Survival analyses were performed on all-cause mortality using Kaplan-Meier and log-rank tests with Tukey-Kramer adjustments for multiple comparisons. Because age was markedly different among Phenotypes, we further studied mortality risk using a Cox model adjusted for age.

Statistics

Data are presented as median [interquartile range (IQR)] or %. A P<0.05 was considered statistically significant. Analyses were performed using the SAS 9.2 statistical software (Cary, North Carolina, USA).

Results

Characterization of COPD Patients Based on GOLD Classification

Characteristics of the 527 COPD patients according to the spirometric GOLD classification are presented in Table 1 . Subjects recruited in the NELSON study were mostly in spirometric GOLD stage I and II (65% and 31%, respectively), whereas subjects recruited in the LEUVEN clinic were mostly in spirometric GOLD stage II, III and IV (33%, 38%, and 24%, respectively) (also see Table S2). Increasing GOLD stage was associated with increased dyspnoea, decreased HRQoL (higher CCQ total score), a lower BMI, higher lung hyperinflation and decreased lung diffusing capacity. Extent of emphysema, bronchial thickening and bronchiectasis were also associated with more severe airflow limitation. Muscle weakness and osteoporosis increased with GOLD stages, whereas diabetes and cardiovascular comorbidities appeared relatively unrelated to the degree of airflow limitation.

Table 1. Description of the 527 COPD patients based on spirometric GOLD classification.

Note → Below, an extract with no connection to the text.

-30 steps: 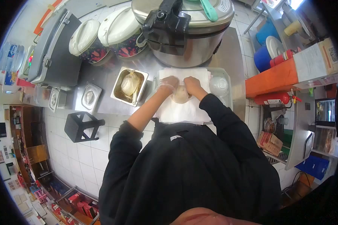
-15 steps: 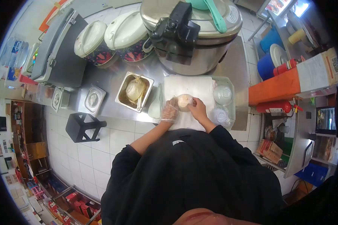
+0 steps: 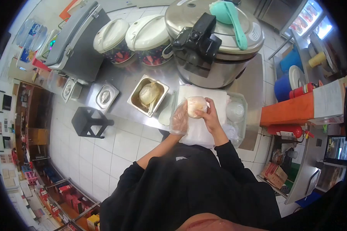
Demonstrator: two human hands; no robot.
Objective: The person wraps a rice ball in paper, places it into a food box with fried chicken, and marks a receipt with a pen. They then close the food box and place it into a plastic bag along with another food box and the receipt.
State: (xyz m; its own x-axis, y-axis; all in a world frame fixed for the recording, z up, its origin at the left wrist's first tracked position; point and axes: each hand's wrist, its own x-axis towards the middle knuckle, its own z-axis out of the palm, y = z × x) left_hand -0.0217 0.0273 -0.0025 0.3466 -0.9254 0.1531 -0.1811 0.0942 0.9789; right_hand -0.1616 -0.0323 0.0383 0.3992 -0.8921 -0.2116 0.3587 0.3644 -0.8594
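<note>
Head view, looking down: a pale round thing (image 3: 197, 107) is held up between the two hands, over the white paper (image 3: 185, 92) that lies across the pale tray (image 3: 243, 125). It may be a clear bowl with food in it, though its wall and contents are hard to tell apart. To do this holding well, I would support it low from both sides, with an even, light squeeze, since a soft filling or a thin wall could deform under one hard thumb. Keeping it above the paper seems wise too – anything that drops would land there, well apart from the open metal container (image 3: 158, 102) on the left. The glove looks loose, so its slack plastic is best kept from getting caught under the thing. As for pose, the left hand (image 3: 179, 120), in a clear glove, stands with its fingers together and pointing up along the thing's left side; whether they press or merely rest there, I cannot tell. The bare right hand (image 3: 210, 115) is clamped on the right side, thumb laid across the lower front and fingers curled round the far edge. Both forearms angle inward, elbows bent and wide of the body.
</note>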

GOLD I GOLD II GOLD III GOLD IV
n = 120 n = 169 n = 149 n = 89
Demographic
Age, yrs. 62 [58–67] 68 [61–74] 68 [62–75] 61 [58–65]
Male sex, % 80 79 78 72
BMI, kg/m2 25 [24–28] 26 [23–28] 24 [20–27] 22 [19–25]
Smoking, pack-year 43 [32–55] 47 [34–61] 50 [32–64] 46 [33–60]
Source of recruitment
NELSON study, % (% NELSON) 83 (65) 28 (31) 5 (4) 0 (0)
LEUVEN clinic, % (% LEUVEN) 17 (5) 72 (33) 95 (38) 100 (24)
Pulmonary function tests
FEV1, % predicted 93 [87–103] 64 [57–71] 40 [36–44] 24 [20–28]
FEV1, L 2.9 [2.5–3.2] 1.8 [1.5–2.1] 1.1 [0.9–1.3] 0.7 [0.6–0.8]
FVC, % predicted 115 [106–126] 94 [85–105] 79 [70–89] 64 [54–74]
FVC, L 4.5 [3.8–5.0] 3.3 [2.8–4.1] 2.8 [2.4–3.3] 2.2 [1.7–2.9]
FEV1/FVC ratio 0.66 [0.63–0.68] 0.55 [0.48–0.60] 0.39 [0.35–0.44] 0.31 [0.25–0.35]
RV, % predicted 115 [101–133] 132 [109–155] 171.0 [143–199] 227 [181–271]
TLC, % predicted 109 [102–117] 104 [93–114] 112 [101–121] 124 [110–136]
TGV, % predicted 117 [107–133] 130 [110–151] 161 [137–177] 193 [169–217]
Raw, % predicted 152 [126–187] 189 [164–240] 257 [224–318] 355 [274–427]
Sgaw, % predicted 82 [67–99] 61 [48–75] 36 [31–46] 25 [21–31]
DLCO, % predicted 80 [66–91] 58 [49–74] 45 [34–57] 33 [27–38]
Kco, % predicted 86 [73–98] 79 [63–92] 64 [52–87] 56 [45–73]
Symptoms
Dyspnoea, mMRC scale 0 [0–1] 1 [0–2] 2 [1][3] 3 [1][3]
Clinical COPD Questionnaire, Total score 1.8 [0.8–3.5] 3.5 [1.8–6.3] 5.5 [3.5–7.8] 6.8 [5.3–9.0]
Comorbidities
Ischemic heart disease, % 14 27 23 26
Stroke, % 2.5 3 4 6
Peripheral artery disease, % * 14* 21* 12 11
Diabetes, % 8 17 14 13
Muscle weakness, % * 5* 29* 40 58
Osteoporosis, % 5 15 17 39
Anaemia, % 6 7 12 9
CT scan
Emphysema present, % 39 69 82 92
Alveolar destruction
Absent, % 61 31 18 8
Mild, % 31 38 26 13
Moderate, % 7 22 29 30
Severe, % 1 9 26 49
Bronchial thickening
Mild, % 64 37 24 32
Moderate, % 30 45 49 48
Severe, % 6 18 27 20
Bronchiectasis, % 12 26 29 32
Mortality
Deaths, n (%) 1 (0.8) 5 (3.0) 21 (14.1) 23 (25.8)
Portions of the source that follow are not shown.